Bodies orbit around one another. A singing voice fills the space. Steps strike the floor. Bodies and breath intertwine in a collective release. Focusing on form and rhythm, in the intimacy of collision Dominique Tegho deconstructs “Middle Eastern” folk dances, bringing them into conversation with contemporary movement vocabularies.
The piece shapes a dancing body that unsettles and disrupts orientalist imaginings. Three performers draw from the rhythmic structures of Dabke and the cyclical loops of Baladi, creating a dance that oscillates between anger and celebration. The performance turns toward the many iterations of the Dance of the Seven Veils, an orientalist spectacle first imagined in Oscar Wilde’s play Salome from 1893. With friction, collision, and encounter it interrogates the orientalism that has shaped perception of bodies for more than a century of Western imagination.

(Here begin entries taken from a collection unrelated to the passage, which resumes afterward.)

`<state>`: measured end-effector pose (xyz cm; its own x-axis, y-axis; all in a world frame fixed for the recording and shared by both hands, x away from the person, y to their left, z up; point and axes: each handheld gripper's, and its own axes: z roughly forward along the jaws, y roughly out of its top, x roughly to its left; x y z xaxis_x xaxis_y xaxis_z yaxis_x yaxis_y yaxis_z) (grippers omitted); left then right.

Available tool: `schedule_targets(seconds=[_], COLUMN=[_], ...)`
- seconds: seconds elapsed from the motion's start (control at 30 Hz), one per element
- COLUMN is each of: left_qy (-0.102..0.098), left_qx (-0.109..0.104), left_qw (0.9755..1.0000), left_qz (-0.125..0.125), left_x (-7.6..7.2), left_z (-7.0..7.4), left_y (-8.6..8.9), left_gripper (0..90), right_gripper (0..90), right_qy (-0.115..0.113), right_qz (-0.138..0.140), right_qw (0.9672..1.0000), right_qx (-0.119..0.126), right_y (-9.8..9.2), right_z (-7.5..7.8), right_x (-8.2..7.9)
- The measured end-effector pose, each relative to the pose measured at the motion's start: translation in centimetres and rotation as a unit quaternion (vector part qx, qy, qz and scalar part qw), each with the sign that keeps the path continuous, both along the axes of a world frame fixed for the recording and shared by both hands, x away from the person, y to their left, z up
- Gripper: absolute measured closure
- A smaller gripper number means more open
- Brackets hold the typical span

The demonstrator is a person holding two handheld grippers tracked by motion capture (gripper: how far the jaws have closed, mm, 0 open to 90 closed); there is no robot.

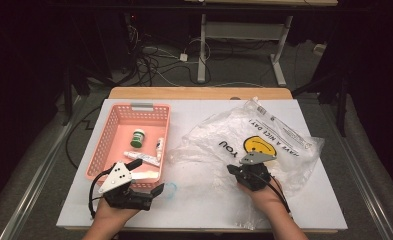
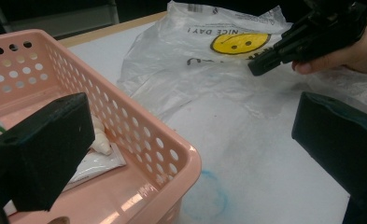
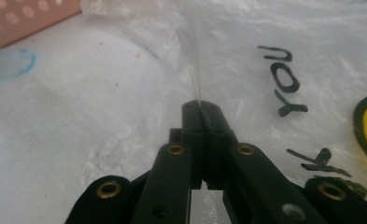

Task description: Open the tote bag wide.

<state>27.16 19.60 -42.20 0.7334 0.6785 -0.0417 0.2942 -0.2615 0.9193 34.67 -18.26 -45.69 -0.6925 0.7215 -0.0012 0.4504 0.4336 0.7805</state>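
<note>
A clear plastic bag (image 1: pixel 264 135) with a yellow smiley and black lettering lies crumpled on the right half of the white table (image 1: pixel 204 200). My right gripper (image 1: pixel 232 170) is at the bag's near left part. In the right gripper view its jaws (image 3: pixel 201 109) are together, with a thin fold of the bag (image 3: pixel 265 37) pinched between them. My left gripper (image 1: pixel 147 176) stands open at the near right corner of the pink basket (image 1: pixel 104 135). In the left gripper view one jaw is over the basket (image 2: pixel 139 116) and the other over the table.
The basket holds a green-capped jar (image 1: pixel 138 138), a white tube (image 1: pixel 141 158) and a small tube (image 1: pixel 159 146). A faint blue ring (image 1: pixel 170 190) marks the table beside the basket. Behind the table's far wooden edge (image 1: pixel 199 93) are floor cables and a desk frame (image 1: pixel 202 50).
</note>
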Motion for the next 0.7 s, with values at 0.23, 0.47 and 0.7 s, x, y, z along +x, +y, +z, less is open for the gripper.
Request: schedule_targets(seconds=[0.23, 0.47, 0.7], left_qy=[0.002, 0.003, 0.003], left_qx=[0.000, -0.002, -0.003], left_qw=[1.0000, 1.0000, 0.9999], left_qz=[-0.004, -0.008, -0.009], left_x=[0.0, 0.0, 0.0], left_z=[0.0, 0.0, -0.1], left_y=[-0.1, -0.3, -0.4], left_gripper=[0.0, 0.0, 0.0], right_gripper=[90.0, 90.0, 90.0], right_qy=[-0.040, -0.071, -0.101], right_qz=[-0.007, -0.014, -0.013], right_qw=[0.9986, 0.9955, 0.9915], right_qx=[0.035, 0.060, 0.080], right_y=[-1.2, -2.1, -2.7], right_z=[2.3, 4.2, 6.3], right_x=[-0.5, -0.7, -0.8])
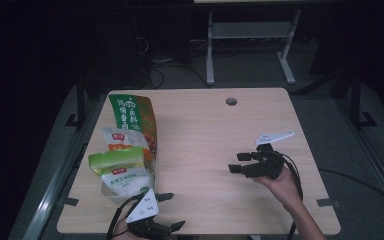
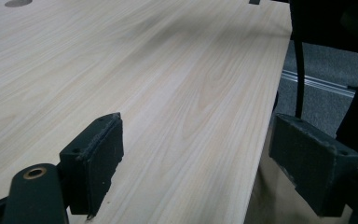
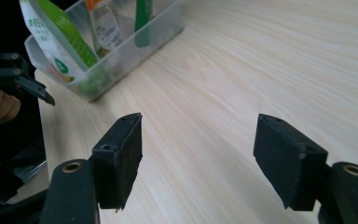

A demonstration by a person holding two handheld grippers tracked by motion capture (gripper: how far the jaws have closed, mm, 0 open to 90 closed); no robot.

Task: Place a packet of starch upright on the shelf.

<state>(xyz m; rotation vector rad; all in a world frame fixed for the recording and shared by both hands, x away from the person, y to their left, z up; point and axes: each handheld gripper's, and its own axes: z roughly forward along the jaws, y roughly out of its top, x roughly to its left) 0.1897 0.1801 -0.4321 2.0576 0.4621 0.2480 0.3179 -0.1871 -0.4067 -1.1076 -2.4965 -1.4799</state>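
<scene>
A clear plastic bin (image 1: pixel 111 192) stands at the table's left side, holding a tall green and orange bag (image 1: pixel 132 117), a white and orange pouch (image 1: pixel 122 139) and a green and white pouch (image 1: pixel 120 167). My left gripper (image 1: pixel 174 211) sits at the front edge just below the bin, pointing right. Its jaws are open with bare wood between them (image 2: pixel 200 158). My right gripper (image 1: pixel 235 163) hovers over the right half of the table and points left toward the bin (image 3: pixel 135 51). It is open and empty (image 3: pixel 198 158). The left gripper (image 3: pixel 14 74) shows beside the bin's near end.
The light wooden table (image 1: pixel 205 130) has a round cable hole (image 1: pixel 231 101) near its far edge. In the left gripper view the table edge (image 2: pixel 265 140) runs under the jaws, with grey floor beyond. A white desk frame (image 1: pixel 210 50) stands behind the table.
</scene>
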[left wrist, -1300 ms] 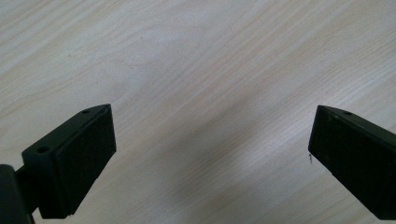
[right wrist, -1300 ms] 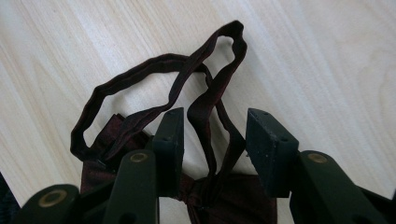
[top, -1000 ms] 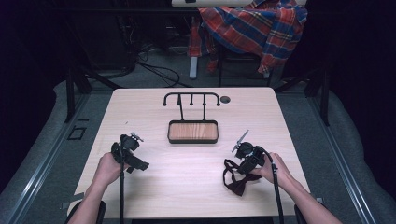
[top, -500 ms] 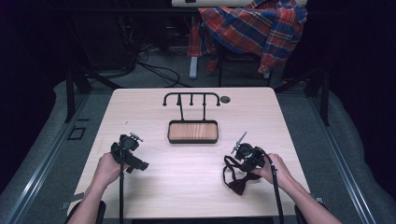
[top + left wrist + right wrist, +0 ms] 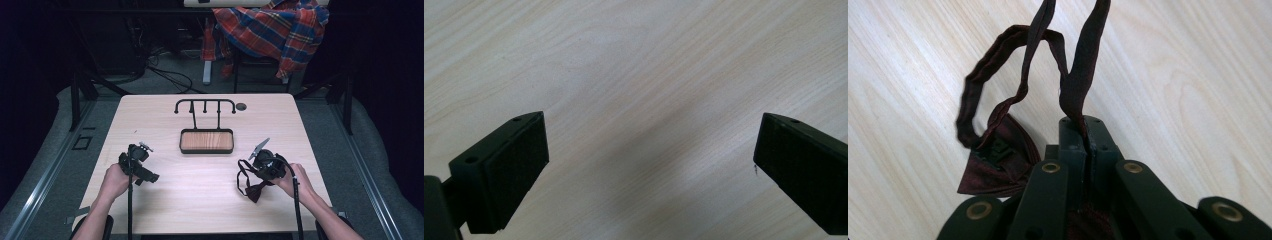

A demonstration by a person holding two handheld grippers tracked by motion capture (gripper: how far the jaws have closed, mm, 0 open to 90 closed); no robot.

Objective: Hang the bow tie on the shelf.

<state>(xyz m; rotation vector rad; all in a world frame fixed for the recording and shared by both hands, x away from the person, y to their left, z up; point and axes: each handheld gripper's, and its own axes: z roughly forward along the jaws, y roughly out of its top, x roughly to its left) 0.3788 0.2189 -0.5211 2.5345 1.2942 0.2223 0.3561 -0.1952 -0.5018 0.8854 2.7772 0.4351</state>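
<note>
Strap of dark red bow tie (image 5: 998, 165) clenched in right tool (image 5: 260, 167), tie at desk's (image 5: 200, 200) 4 o'clock, partly lifted. Left tool (image 5: 137, 162) released, empty, at 8 o'clock. Step judged: pick-up. Next: tie to be carried toward hook stand (image 5: 205, 106) at 12 o'clock.

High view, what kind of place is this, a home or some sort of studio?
Probably a recording studio or lab bench, not a home. A bare wooden table stands among dark surrounds, cables trail over the grey floor behind it, and a plaid shirt hangs over a chair. On the table stands a small hook rack.
</note>
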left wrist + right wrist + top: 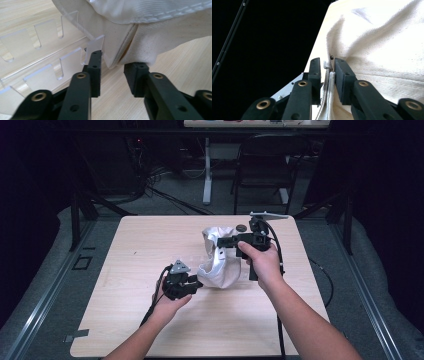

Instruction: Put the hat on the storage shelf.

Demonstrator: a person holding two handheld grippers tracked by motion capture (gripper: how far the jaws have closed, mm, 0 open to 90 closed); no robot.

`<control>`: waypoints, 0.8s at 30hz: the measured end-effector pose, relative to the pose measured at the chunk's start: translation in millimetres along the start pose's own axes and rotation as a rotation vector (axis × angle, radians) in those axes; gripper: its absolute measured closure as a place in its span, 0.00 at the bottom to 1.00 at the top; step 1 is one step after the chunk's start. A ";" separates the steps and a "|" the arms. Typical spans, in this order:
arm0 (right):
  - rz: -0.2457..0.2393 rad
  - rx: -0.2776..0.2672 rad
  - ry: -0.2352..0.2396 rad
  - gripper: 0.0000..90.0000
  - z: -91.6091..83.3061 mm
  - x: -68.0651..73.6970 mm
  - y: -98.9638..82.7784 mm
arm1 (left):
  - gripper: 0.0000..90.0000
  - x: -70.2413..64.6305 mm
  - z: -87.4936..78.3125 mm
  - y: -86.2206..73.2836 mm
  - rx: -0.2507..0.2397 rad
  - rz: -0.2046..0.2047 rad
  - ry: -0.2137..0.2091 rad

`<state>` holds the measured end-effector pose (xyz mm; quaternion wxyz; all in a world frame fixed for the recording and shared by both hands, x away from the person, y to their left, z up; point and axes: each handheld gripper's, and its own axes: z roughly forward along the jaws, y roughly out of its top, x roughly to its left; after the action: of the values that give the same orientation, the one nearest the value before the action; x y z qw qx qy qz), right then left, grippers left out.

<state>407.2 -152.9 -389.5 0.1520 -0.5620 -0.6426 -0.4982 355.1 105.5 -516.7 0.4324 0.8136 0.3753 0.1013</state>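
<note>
A white cloth bag (220, 265) stands slumped on the wooden table (145, 240), a little right of centre. My right gripper (223, 242) comes in from the right at the bag's top. In the right gripper view the bag's hem (329, 75) runs between the jaws (328, 62), which stand narrowly apart with a thin gap beside the hem. My left gripper (196, 282) sits low at the bag's bottom left. Its jaws (116, 61) are open, and a lower corner of the bag (150, 37) hangs just beyond the fingertips without touching the pads.
A clear slotted acrylic rack (45, 32) lies on the table against the bag, by the left jaw. A small dark round thing (241, 227) rests behind the bag. Past the table's far edge stand a black chair (265, 165) and cables on the floor.
</note>
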 end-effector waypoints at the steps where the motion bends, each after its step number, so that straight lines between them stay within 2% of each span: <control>1: 0.000 0.000 0.000 0.84 -0.1 0.3 -0.1 | 0.73 0.2 -1.2 -0.1 0.002 -0.002 -0.006; 4: 0.001 -0.006 0.002 0.84 0.3 1.3 -0.6 | 0.68 0.8 -4.7 -1.3 -0.005 -0.008 -0.002; 11: -0.017 -0.018 -0.010 0.78 -2.8 3.0 -2.2 | 0.55 0.2 -16.0 -5.6 -0.028 0.014 -0.005; 17: -0.027 -0.042 -0.011 0.69 -6.1 4.8 -2.7 | 0.51 -0.2 -29.3 -8.6 -0.047 0.036 0.005; 19: -0.041 -0.041 -0.019 0.68 -9.9 5.3 -3.0 | 0.51 0.1 -34.1 -10.1 -0.058 0.037 0.013; 24: -0.044 -0.067 -0.016 0.65 -19.6 6.3 -3.7 | 0.51 3.8 -42.4 -14.4 -0.050 0.028 0.023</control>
<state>394.9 -164.7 -377.4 0.1171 -0.5563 -0.6390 -0.5181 329.5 139.8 -502.9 0.4468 0.8064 0.3664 0.1261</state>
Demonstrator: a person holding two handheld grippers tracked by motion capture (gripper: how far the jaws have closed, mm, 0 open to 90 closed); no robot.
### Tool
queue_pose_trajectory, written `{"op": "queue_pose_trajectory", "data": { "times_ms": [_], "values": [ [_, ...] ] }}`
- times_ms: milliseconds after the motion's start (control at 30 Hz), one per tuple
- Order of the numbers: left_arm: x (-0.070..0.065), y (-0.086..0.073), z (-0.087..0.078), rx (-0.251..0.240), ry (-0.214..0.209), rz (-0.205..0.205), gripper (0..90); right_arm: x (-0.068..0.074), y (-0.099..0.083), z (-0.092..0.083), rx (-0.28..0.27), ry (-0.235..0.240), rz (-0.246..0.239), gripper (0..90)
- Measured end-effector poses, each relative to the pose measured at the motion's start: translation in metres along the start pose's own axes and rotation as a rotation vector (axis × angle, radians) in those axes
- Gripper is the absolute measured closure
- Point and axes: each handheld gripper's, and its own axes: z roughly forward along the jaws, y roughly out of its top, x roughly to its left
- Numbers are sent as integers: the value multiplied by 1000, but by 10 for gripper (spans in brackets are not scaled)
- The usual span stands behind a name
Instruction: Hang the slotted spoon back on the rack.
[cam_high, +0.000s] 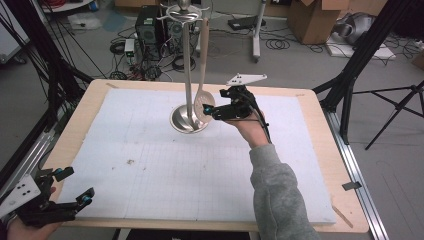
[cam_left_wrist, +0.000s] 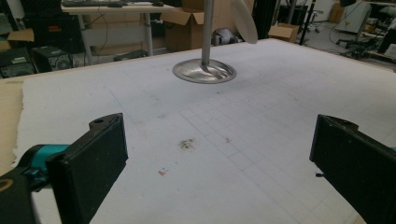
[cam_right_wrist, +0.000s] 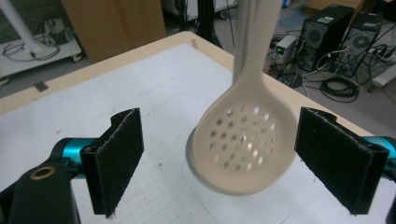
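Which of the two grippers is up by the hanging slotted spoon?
The right gripper: its open jaws flank the slotted spoon hanging from the stand. The left gripper sits at the table's near corner.

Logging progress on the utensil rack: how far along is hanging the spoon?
Done: the cream slotted spoon hangs from the steel utensil stand. In hand: the right tongs stand open around its bowl, not pressing. Left: draw the right tongs clear; the left tongs rest open.

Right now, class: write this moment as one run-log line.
right gripper: open, slotted spoon between jaws, untouched | spoon: hanging from rack | left gripper: open, nothing between jaws, near table edge
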Motion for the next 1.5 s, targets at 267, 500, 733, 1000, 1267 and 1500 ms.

After the performance on June 02: Talk with the artists
Dominique Tegho is a Berlin-based choreographer and dancer from Lebanon. She holds an MA in Choreography from HZT Berlin and is a founding member of the dance collective WILD LISTENING. Her work spans performance, instant composition, and collaborative projects, and has been presented in Berlin and internationally. Tegho has participated in residencies across Europe and Lebanon, and she regularly teaches workshops in Berlin and Beirut. She has collaborated with numerous artists, including Oscar Murillo and Aru Tormann.